Developing and Trialling an independent, scalable and repeatable IT-benchmarking procedure for healthcare organisations

Methods Inf Med. 2013;52(4):360-9. doi: 10.3414/ME12-02-0016. Epub 2013 Jul 23.

Abstract

Background: Continuous improvements of IT-performance in healthcare organisations require actionable performance indicators, regularly conducted, independent measurements and meaningful and scalable reference groups. Existing IT-benchmarking initiatives have focussed on the development of reliable and valid indicators, but less on the questions about how to implement an environment for conducting easily repeatable and scalable IT-benchmarks.

Objectives: This study aims at developing and trialling a procedure that meets the afore-mentioned requirements.

Methods: We chose a well established, regularly conducted (inter-) national IT-survey of healthcare organisations (IT-Report Healthcare) as the environment and offered the participants of the 2011 survey (CIOs of hospitals) to enter a benchmark.
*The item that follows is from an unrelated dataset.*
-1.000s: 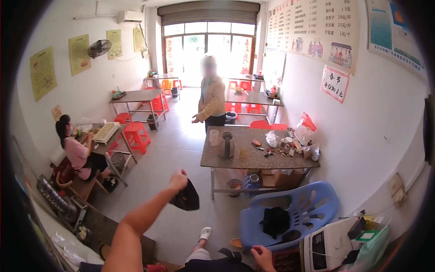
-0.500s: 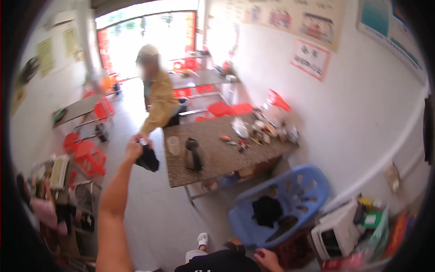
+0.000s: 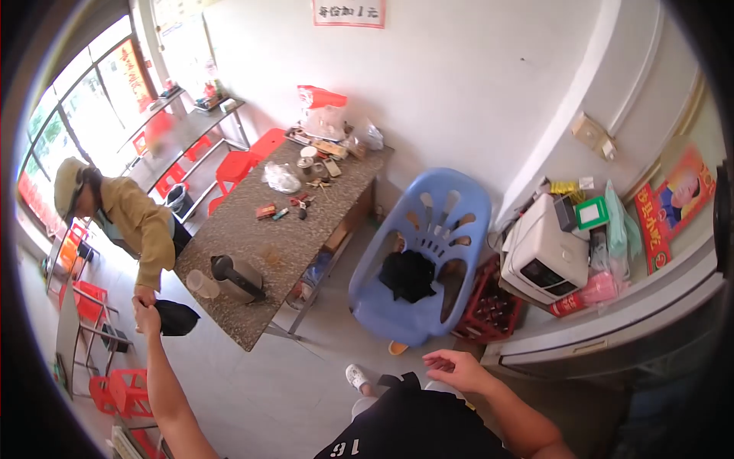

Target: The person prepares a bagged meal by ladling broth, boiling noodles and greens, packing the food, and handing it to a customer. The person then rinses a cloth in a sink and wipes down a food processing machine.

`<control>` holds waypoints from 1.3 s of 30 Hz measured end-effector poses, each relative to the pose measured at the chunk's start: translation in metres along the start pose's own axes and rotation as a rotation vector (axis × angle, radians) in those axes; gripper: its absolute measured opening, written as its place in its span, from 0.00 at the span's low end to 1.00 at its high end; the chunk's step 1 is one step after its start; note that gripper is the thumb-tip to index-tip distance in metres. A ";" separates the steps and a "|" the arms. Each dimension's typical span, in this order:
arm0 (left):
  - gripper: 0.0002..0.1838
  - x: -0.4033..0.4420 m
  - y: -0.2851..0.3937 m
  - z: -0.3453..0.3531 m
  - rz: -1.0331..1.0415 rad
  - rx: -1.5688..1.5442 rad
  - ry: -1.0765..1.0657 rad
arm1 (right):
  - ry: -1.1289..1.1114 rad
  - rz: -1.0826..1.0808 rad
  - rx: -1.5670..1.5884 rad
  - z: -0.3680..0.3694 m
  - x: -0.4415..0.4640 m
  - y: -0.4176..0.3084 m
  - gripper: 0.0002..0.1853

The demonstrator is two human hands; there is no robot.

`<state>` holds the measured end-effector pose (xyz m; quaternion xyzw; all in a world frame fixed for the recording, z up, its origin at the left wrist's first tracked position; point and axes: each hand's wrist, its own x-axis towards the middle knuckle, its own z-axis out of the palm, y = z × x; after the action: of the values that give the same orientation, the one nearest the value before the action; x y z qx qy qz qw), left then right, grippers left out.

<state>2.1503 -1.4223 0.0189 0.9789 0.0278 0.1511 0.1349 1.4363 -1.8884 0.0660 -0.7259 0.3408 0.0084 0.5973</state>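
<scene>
Stretched far out to the left, my left hand [image 3: 146,314] is closed at the edge of a limp black bag-like thing [image 3: 177,318], which hangs beside the table's near corner. The sleeved hand [image 3: 145,294] of a person in a tan jacket and cap [image 3: 126,210] meets my fingers there; whether that hand also grips the black thing is hidden. My right hand [image 3: 459,371] hovers by my black apron [image 3: 417,424], fingers loosely extended and nothing in them. In front of it stands a blue plastic chair [image 3: 367,294] with a crumpled black item [image 3: 409,275] on its seat.
A speckled table [image 3: 252,229] bears a kettle [image 3: 237,277], a clear plastic cup [image 3: 202,284], a plastic bag [image 3: 281,178] and small clutter. Red stools [image 3: 233,167] stand beyond. To the right are a crate of bottles [image 3: 489,310] and a white appliance [image 3: 547,249].
My view has swung right and down, so the table and person sit farther left. My left hand still holds the black thing at the person's hand. More of my right hand shows.
</scene>
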 end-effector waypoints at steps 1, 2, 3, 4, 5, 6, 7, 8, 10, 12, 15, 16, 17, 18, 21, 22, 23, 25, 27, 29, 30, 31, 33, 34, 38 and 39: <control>0.32 -0.014 0.019 -0.012 -0.092 0.151 0.061 | -0.118 -0.081 0.072 -0.003 -0.012 -0.035 0.25; 0.32 -0.018 0.021 -0.005 -0.088 0.155 0.059 | -0.243 -0.169 0.141 -0.005 -0.026 -0.073 0.26; 0.34 -0.026 0.023 0.004 -0.097 0.168 0.243 | -0.379 -0.364 0.252 -0.005 -0.038 -0.102 0.25; 0.37 -0.036 0.029 0.006 -0.105 0.180 0.430 | -0.514 -0.562 0.364 -0.006 -0.049 -0.133 0.24; 0.38 -0.055 0.036 0.011 -0.148 0.082 0.393 | -0.726 -0.621 0.476 -0.015 -0.063 -0.169 0.21; 0.40 -0.072 0.026 0.041 -0.121 0.060 0.417 | -0.933 -0.680 0.587 -0.020 -0.074 -0.196 0.17; 0.43 -0.107 0.025 0.060 -0.112 0.063 0.273 | -0.920 -0.690 0.591 -0.019 -0.081 -0.196 0.17; 0.46 -0.162 0.047 0.064 -0.141 0.042 0.128 | -1.028 -0.864 0.620 -0.019 -0.090 -0.194 0.14; 0.50 -0.270 0.048 0.114 0.129 0.137 -0.087 | -1.077 -1.063 0.625 -0.029 -0.114 -0.182 0.10; 0.55 -0.397 0.066 0.123 0.388 0.027 -0.431 | -0.984 -1.244 0.665 -0.052 -0.144 -0.159 0.04; 0.49 -0.582 0.098 0.115 0.693 -0.098 -0.818 | -0.945 -1.195 0.733 -0.097 -0.209 -0.113 0.04; 0.47 -0.631 0.112 0.101 0.764 -0.200 -0.959 | -0.966 -1.129 0.820 -0.111 -0.231 -0.097 0.05; 0.44 -0.676 0.124 0.094 0.923 -0.264 -1.008 | -0.930 -1.149 0.810 -0.129 -0.252 -0.080 0.05; 0.41 -0.713 0.139 0.088 1.087 -0.325 -1.055 | -0.912 -1.168 0.732 -0.149 -0.270 -0.061 0.06; 0.34 -0.785 0.191 0.065 0.921 -0.330 -1.430 | -0.696 -1.306 0.531 -0.210 -0.348 -0.017 0.08; 0.34 -0.797 0.203 0.082 0.998 -0.291 -1.452 | -0.560 -1.385 0.408 -0.228 -0.376 -0.002 0.09; 0.32 -0.806 0.204 0.116 1.166 -0.250 -1.343 | -0.190 -1.489 0.120 -0.243 -0.402 0.019 0.09; 0.28 -0.831 0.240 0.094 1.336 -0.102 -1.239 | 0.335 -1.490 0.172 -0.255 -0.461 0.057 0.18; 0.27 -0.828 0.294 0.149 1.432 0.015 -1.367 | 0.663 -1.418 0.241 -0.265 -0.527 0.080 0.22; 0.27 -0.875 0.387 0.195 1.429 0.186 -1.543 | 0.633 -1.490 0.352 -0.280 -0.578 0.090 0.24; 0.27 -0.899 0.382 0.199 1.408 0.285 -1.624 | 0.736 -1.447 0.364 -0.269 -0.585 0.100 0.24; 0.27 -0.927 0.360 0.183 1.379 0.362 -1.700 | 0.765 -1.661 0.470 -0.261 -0.587 0.109 0.25; 0.26 -0.952 0.391 0.165 1.609 0.318 -1.679 | 0.880 -1.863 0.528 -0.253 -0.597 0.121 0.27; 0.26 -1.014 0.419 0.107 1.782 0.197 -1.634 | 0.890 -1.925 0.588 -0.254 -0.607 0.124 0.29; 0.23 -1.148 0.460 0.070 1.861 0.083 -1.821 | 0.966 -1.618 0.526 -0.250 -0.681 0.163 0.33; 0.23 -1.178 0.470 0.052 1.932 0.162 -1.792 | 0.964 -1.676 0.495 -0.255 -0.686 0.170 0.34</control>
<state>1.0504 -1.9997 -0.2403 0.3701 -0.7668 -0.5121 -0.1135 0.7227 -1.7875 0.2800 -0.5129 -0.0834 -0.7826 0.3429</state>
The 61 structural and functional performance indicators covered among others the implementation status and integration of IT-systems and functions, global user satisfaction and the resources of the IT-department. Healthcare organisations were grouped by size and ownership. The benchmark results were made available electronically and feedback on the use of these results was requested after several months.
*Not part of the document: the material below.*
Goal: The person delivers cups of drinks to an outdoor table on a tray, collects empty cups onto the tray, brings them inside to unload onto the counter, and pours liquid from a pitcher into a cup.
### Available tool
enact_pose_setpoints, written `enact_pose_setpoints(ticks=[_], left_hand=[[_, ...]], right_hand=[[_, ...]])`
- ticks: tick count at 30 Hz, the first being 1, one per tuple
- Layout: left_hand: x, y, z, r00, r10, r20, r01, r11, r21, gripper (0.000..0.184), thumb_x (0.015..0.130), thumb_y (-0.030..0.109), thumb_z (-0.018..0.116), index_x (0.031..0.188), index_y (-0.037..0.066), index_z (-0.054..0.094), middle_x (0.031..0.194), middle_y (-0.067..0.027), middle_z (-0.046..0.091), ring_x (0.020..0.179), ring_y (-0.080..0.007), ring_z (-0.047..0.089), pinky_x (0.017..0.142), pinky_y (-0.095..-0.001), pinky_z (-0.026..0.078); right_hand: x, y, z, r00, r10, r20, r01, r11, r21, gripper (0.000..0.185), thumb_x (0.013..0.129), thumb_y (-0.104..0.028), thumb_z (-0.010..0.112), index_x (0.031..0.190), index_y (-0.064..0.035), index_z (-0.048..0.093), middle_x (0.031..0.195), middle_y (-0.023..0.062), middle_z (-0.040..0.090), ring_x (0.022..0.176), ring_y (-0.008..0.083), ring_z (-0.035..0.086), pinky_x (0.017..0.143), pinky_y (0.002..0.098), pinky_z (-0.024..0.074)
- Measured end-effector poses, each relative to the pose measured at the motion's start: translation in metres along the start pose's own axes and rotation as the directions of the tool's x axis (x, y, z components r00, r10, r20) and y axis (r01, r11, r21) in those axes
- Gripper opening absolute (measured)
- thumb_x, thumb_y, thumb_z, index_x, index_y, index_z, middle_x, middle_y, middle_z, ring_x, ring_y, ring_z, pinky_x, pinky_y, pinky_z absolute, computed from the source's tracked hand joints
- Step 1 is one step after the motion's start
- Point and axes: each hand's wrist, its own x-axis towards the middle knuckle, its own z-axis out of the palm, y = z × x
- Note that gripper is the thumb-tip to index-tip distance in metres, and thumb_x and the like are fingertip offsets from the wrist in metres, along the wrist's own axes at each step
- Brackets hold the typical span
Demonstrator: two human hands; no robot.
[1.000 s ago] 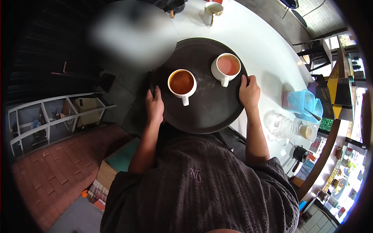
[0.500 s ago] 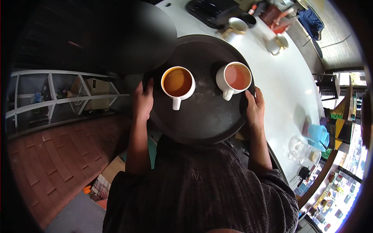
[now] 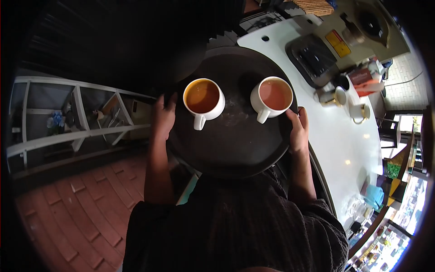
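A round black tray is held level in front of my body. My left hand grips its left rim, thumb on top. On the opposite rim, my right hand is closed with the thumb over the edge and the other fingers mostly hidden beneath. Two white cups stand upright on the tray. The left cup contains an orange-brown drink, and the right cup a pinkish one. Neither hand touches the cups; my right thumb is close to the right one.
A white counter curves along the right, bearing a black scale-like device, gold-trimmed white cups, a clear glass vessel and a blue container. Left are a white-framed shelf and brick-patterned floor. A large dark shape blocks the upper left.
My view has turned with my body, so the counter and its items sit further right and lower. Both hands keep hold of the tray, and the cups remain standing on it.
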Motion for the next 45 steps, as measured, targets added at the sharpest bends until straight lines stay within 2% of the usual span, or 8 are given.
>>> enact_pose_setpoints(ticks=[4, 12, 16, 20, 22, 26, 35, 45], left_hand=[[0.052, 0.022, -0.014, 0.997, -0.046, -0.068, 0.046, 0.999, -0.005, 0.071, 0.088, 0.042, 0.056, 0.131, -0.01, 0.037, 0.133, -0.0288, 0.042, 0.127, -0.0327, 0.039, 0.103, -0.0362, 0.032], [0.179, 0.083, -0.035, 0.994, 0.101, -0.046, -0.104, 0.991, -0.079, 0.04, 0.092, 0.031, 0.054, 0.115, -0.001, 0.056, 0.106, -0.0129, 0.063, 0.098, -0.0192, 0.058, 0.087, -0.0313, 0.041], [0.241, 0.102, -0.039, 0.995, 0.098, 0.02, -0.093, 0.983, -0.156, 0.037, 0.092, 0.029, 0.054, 0.113, -0.001, 0.057, 0.105, -0.0115, 0.064, 0.097, -0.0174, 0.058, 0.086, -0.03, 0.042], [0.3, 0.135, -0.036, 0.967, 0.256, 0.023, -0.255, 0.967, -0.028, 0.034, 0.092, 0.028, 0.055, 0.109, -0.001, 0.058, 0.1, -0.0103, 0.064, 0.093, -0.0148, 0.057, 0.084, -0.0286, 0.042], [0.33, 0.151, -0.03, 0.979, 0.193, 0.072, -0.192, 0.981, -0.029, 0.031, 0.092, 0.027, 0.054, 0.105, -0.001, 0.059, 0.092, -0.0075, 0.064, 0.085, -0.0118, 0.055, 0.079, -0.0275, 0.042], [0.41, 0.156, -0.021, 0.915, 0.274, 0.297, -0.243, 0.96, -0.137, 0.028, 0.093, 0.026, 0.053, 0.1, 0.0, 0.059, 0.08, -0.0033, 0.059, 0.076, -0.0083, 0.048, 0.071, -0.0256, 0.041], [0.506, 0.227, 0.038, 0.722, 0.337, 0.604, -0.385, 0.921, -0.054, 0.032, 0.093, 0.025, 0.052, 0.105, -0.004, 0.056, 0.096, -0.018, 0.063, 0.09, -0.0208, 0.058, 0.081, -0.0319, 0.043], [0.551, 0.315, 0.142, 0.541, 0.397, 0.741, -0.543, 0.838, -0.053, 0.033, 0.093, 0.027, 0.053, 0.102, -0.004, 0.057, 0.09, -0.0142, 0.063, 0.082, -0.0179, 0.055, 0.078, -0.0316, 0.043]], right_hand=[[0.052, -0.02, 0.05, 0.995, -0.085, 0.053, 0.084, 0.996, 0.031, 0.025, 0.088, -0.016, 0.05, 0.106, 0.0016, 0.052, 0.098, 0.0081, 0.059, 0.092, 0.0144, 0.053, 0.085, 0.0267, 0.0402], [0.159, -0.065, 0.124, 0.976, -0.19, 0.109, 0.184, 0.981, 0.059, 0.036, 0.086, -0.009, 0.046, 0.119, 0.0064, 0.046, 0.11, 0.0123, 0.057, 0.102, 0.0164, 0.053, 0.09, 0.0283, 0.0404], [0.196, -0.08, 0.153, 0.975, -0.204, 0.085, 0.204, 0.979, 0.011, 0.036, 0.084, -0.007, 0.046, 0.118, 0.006, 0.046, 0.107, 0.0112, 0.057, 0.099, 0.0157, 0.052, 0.088, 0.0282, 0.0408], [0.228, -0.084, 0.181, 0.977, -0.21, -0.049, 0.207, 0.977, -0.05, 0.038, 0.081, -0.006, 0.045, 0.117, 0.0054, 0.047, 0.104, 0.0102, 0.056, 0.096, 0.0145, 0.052, 0.085, 0.0272, 0.0409], [0.239, -0.085, 0.194, 0.972, -0.192, -0.139, 0.193, 0.981, -0.005, 0.039, 0.079, -0.005, 0.044, 0.116, 0.0053, 0.047, 0.102, 0.0096, 0.056, 0.094, 0.014, 0.052, 0.084, 0.0263, 0.0406], [0.253, -0.089, 0.219, 0.917, -0.227, -0.329, 0.231, 0.973, -0.027, 0.039, 0.078, -0.006, 0.043, 0.114, 0.0053, 0.05, 0.099, 0.0087, 0.058, 0.092, 0.0142, 0.052, 0.083, 0.0259, 0.0402], [0.267, -0.102, 0.251, 0.718, -0.146, -0.681, 0.207, 0.978, 0.009, 0.043, 0.08, -0.007, 0.043, 0.121, 0.0047, 0.047, 0.106, 0.0089, 0.056, 0.097, 0.0149, 0.051, 0.086, 0.0247, 0.0387], [0.31, -0.12, 0.225, 0.568, -0.019, -0.823, 0.147, 0.986, 0.078, 0.056, 0.085, -0.015, 0.044, 0.134, 0.011, 0.032, 0.132, 0.0199, 0.043, 0.121, 0.0234, 0.041, 0.102, 0.0293, 0.0296]])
Results: Fifty-ninehospitals participated in the benchmarking. Reference groups consisted of up to 141 members depending on the number of beds (size) and the ownership (public vs. private). A total of 122 charts showing single indicator frequency views were sent to each participant. The evaluation showed that 94.1% of the CIOs who participated in the evaluation considered this benchmarking beneficial and reported that they would enter again. Based on the feedback of the participants we developed two additional views that provide a more consolidated picture.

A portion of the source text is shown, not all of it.